Benton Harbor, Mich., student Eric McGinnis, 16, disappears May 19; the body of the black youth is fished out of the St. Joseph River 3 days later, police say he was the victim of an accidental drowning, but suspicions will persist that he has been murdered in a racial incident involving whites from the neighboring town of St. Joseph.
The Senate Foreign Relations Committee votes 18 to 0 June 12 to remove almost all of the 250,000 names on a secret State Department list of aliens whose ideological views have been grounds for barring admission to the United States even for a visit under the McCarran-Walter Immigration Act of 1952. The Bush administration agrees to the move almost immediately.
Convicted Nazi war criminal Klaus Barbie dies in prison at Lyons September 25 at age 77.
The annual Tailhook convention of U.S. Navy aviators at the Las Vegas Hilton September 5 to 7 attracts 4,000 people, some of whom wear T-shirts reading, "Women Are Property." Earlier conventions were mostly stag affairs except for prostitutes and "groupies." This time, scantily-clad women tend bar while strippers generally end up nude and participate in simulated sex acts with drunken members of the audience (which includes active and retired admirals as well as lower-ranking officers), pornographic films are shown, women are encouraged to expose their breasts in exchange for squadron T-shirts, and at least 25 women passing down a certain hallway are made to run the "gauntlet," meaning that they are encircled by as many as 70 groping male officers and sexually molested to varying degrees, a practice begun in 1986. Navy helicopter pilot Lt.
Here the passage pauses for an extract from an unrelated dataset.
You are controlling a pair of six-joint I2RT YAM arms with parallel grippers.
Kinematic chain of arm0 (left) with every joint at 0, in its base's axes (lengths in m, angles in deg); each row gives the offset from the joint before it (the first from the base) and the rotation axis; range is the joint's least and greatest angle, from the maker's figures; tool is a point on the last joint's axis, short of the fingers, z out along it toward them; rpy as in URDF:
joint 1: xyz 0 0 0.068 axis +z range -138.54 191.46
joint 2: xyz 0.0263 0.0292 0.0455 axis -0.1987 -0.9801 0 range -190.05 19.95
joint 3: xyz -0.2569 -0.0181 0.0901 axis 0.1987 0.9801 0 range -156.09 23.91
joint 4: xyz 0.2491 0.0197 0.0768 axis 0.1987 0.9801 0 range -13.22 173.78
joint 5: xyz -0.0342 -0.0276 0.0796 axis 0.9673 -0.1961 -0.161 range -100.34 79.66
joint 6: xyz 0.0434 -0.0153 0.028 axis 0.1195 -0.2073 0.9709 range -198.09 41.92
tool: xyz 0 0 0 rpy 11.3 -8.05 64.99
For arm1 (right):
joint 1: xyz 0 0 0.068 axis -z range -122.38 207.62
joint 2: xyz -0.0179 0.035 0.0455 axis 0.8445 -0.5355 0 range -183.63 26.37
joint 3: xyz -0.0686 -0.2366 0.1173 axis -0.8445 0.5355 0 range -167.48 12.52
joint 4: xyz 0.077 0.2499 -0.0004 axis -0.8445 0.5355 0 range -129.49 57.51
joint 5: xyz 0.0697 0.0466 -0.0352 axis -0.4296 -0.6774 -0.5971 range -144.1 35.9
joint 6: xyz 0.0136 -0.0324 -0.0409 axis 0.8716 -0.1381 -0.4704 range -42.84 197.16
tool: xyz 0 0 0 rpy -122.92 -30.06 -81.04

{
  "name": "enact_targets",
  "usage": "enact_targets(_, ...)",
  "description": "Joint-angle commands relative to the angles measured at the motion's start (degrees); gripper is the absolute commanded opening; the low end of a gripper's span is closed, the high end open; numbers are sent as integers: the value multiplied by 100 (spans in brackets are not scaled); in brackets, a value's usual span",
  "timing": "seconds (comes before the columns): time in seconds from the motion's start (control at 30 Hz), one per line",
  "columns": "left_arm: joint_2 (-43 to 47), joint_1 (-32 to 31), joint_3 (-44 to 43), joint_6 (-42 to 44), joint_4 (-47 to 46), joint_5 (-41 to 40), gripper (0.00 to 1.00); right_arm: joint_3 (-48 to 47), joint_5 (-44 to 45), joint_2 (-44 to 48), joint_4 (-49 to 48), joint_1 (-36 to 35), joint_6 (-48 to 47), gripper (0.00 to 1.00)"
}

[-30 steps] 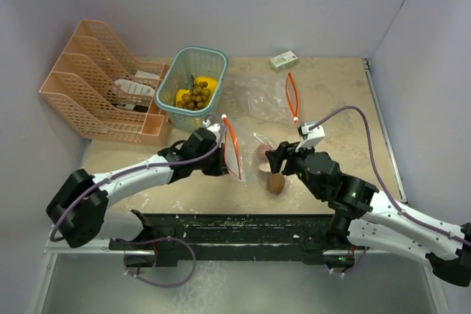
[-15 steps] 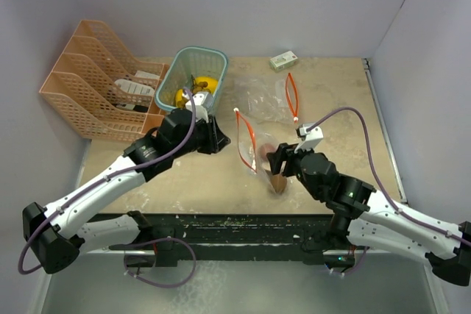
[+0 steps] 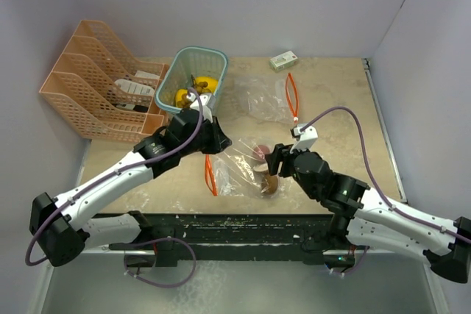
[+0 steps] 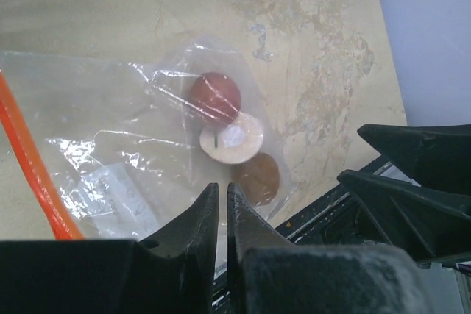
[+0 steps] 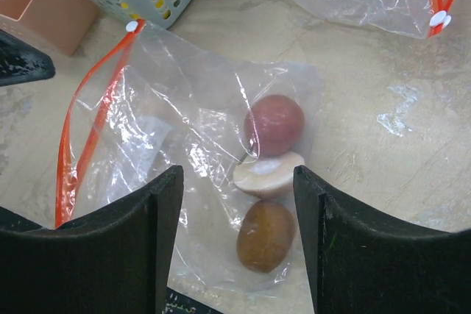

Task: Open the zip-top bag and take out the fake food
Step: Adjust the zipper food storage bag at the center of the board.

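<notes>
The zip-top bag (image 5: 169, 123) looks open, with the fake food (image 5: 266, 174) inside at frame centre. My right hand (image 5: 237, 204) hangs wide above it; my left hand (image 4: 223, 187) is narrow, and I cannot tell if it holds anything. Next I should reach inside

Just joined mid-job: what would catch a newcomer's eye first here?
The clear zip-top bag with its orange zipper lies at the front middle of the table, red, beige and brown fake food showing inside. The open right end effector and the nearly closed left end effector both hang over it. Behind, a green basket holds yellow fruits.
</notes>
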Motion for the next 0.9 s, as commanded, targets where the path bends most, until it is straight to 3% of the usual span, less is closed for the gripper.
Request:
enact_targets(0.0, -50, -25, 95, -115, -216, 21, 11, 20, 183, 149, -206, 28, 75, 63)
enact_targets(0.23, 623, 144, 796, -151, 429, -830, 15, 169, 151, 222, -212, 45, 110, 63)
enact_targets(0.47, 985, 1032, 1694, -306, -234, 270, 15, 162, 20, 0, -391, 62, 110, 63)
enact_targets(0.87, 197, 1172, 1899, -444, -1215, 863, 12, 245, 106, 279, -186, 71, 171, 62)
Paula Coughlin, 30, files the first formal complaint, and a rear admiral is relieved of duty November 4 for not having reported the incident quickly enough (see 1992).
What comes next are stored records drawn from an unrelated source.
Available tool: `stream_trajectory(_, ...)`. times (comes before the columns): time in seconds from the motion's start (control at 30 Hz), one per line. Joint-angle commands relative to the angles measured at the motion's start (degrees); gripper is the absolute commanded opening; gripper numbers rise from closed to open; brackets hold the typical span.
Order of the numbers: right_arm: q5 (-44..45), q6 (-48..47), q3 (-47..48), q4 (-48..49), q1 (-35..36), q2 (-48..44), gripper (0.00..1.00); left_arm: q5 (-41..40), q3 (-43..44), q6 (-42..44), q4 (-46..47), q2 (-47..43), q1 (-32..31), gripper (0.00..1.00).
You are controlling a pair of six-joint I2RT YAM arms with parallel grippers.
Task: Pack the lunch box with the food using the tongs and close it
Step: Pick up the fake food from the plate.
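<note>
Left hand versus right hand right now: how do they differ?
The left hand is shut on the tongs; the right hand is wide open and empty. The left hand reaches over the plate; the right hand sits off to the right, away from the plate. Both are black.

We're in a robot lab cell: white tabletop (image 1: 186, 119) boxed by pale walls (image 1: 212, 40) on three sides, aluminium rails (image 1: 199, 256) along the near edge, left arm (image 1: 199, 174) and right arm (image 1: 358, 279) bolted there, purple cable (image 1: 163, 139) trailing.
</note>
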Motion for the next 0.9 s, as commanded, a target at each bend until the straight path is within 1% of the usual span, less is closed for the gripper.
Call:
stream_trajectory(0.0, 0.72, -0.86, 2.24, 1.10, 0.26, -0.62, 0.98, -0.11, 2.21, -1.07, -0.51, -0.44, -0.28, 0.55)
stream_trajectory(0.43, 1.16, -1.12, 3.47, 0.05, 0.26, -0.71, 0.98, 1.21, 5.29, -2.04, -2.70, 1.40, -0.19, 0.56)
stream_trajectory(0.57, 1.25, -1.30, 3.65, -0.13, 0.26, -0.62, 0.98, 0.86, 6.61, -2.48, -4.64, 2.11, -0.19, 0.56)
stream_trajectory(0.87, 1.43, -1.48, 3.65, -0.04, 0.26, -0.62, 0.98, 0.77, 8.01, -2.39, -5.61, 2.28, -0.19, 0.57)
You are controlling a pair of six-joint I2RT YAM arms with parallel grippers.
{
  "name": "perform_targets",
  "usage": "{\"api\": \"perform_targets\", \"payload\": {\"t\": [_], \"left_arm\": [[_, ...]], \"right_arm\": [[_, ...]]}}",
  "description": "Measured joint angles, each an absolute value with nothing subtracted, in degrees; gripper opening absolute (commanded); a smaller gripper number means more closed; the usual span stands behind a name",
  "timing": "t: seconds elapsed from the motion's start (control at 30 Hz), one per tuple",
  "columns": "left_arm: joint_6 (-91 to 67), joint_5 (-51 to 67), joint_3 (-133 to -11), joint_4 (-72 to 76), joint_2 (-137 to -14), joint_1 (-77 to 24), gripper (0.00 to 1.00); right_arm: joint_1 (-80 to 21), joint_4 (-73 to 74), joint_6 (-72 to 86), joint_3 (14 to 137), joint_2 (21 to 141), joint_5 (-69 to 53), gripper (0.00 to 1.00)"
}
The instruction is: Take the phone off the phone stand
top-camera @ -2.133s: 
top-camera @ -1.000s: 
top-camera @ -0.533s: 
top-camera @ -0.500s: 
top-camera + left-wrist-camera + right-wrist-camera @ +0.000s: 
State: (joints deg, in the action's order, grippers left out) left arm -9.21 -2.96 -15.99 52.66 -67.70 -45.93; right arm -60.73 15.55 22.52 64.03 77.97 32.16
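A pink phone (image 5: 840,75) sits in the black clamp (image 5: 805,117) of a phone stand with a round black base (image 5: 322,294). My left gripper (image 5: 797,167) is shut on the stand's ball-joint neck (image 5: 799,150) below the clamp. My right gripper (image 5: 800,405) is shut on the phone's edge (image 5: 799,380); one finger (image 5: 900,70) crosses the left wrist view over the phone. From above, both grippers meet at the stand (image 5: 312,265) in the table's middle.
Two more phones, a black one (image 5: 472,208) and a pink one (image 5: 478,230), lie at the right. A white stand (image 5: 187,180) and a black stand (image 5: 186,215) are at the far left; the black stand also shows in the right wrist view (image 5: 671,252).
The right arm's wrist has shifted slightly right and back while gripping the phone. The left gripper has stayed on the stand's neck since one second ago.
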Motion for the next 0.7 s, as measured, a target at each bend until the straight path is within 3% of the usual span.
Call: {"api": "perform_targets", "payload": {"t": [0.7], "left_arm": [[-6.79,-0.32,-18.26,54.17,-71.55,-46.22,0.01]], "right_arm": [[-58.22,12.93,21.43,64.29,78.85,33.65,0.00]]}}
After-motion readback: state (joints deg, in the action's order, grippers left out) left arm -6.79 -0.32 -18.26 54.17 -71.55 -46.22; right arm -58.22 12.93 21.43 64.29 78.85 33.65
Sexual harassment in the U.S. workplace is the focus of public attention in mid-October as University of Oklahoma Law School professor Anita Hill, 35, charges that Savannah-born Supreme Court nominee Clarence Thomas, 45, made indecent remarks to her while head of the Equal Opportunity Commission 8 years ago and, earlier, in the Department of Education. Both are black, but Thomas claims he is being "lynched" as an "uppity" black; the Senate votes 52 to 48 to confirm his appointment to succeed Thurgood Marshall, who has retired (although he once said, "I have a lifetime appointment and I intend to serve it. I expect to die at 110, shot by a jealous husband"). "Female circumcision is a physiological chastity belt," writes South African journalist Sue Armstrong in the February 2 issue of New Scientist. "[A] traditional practice that affects an estimated 80 million people in the world today, [it] entails different things in different cultures." Somalia's Mohammed Siad Barre has sponsored a health campaign to end genital mutilation, but while Somali women wear no veils, often sport sleeveless dresses, and do not behave submissively toward men, nearly all still undergo ritual clitoridectomy at a young age to discourage sexual intercourse outside marriage. (The procedure is common, if not universal, in about 20 African countries, several Middle Eastern nations, and in parts of Indonesia, Malaysia, India, and Pakistan, mostly among Muslims and animists but also among some Christians.) Intercourse and menstruation may be extremely painful for a woman thus mutilated, and she may develop fistulas, vulval abscesses, or incontinence, to say nothing of increased susceptibility to AIDS.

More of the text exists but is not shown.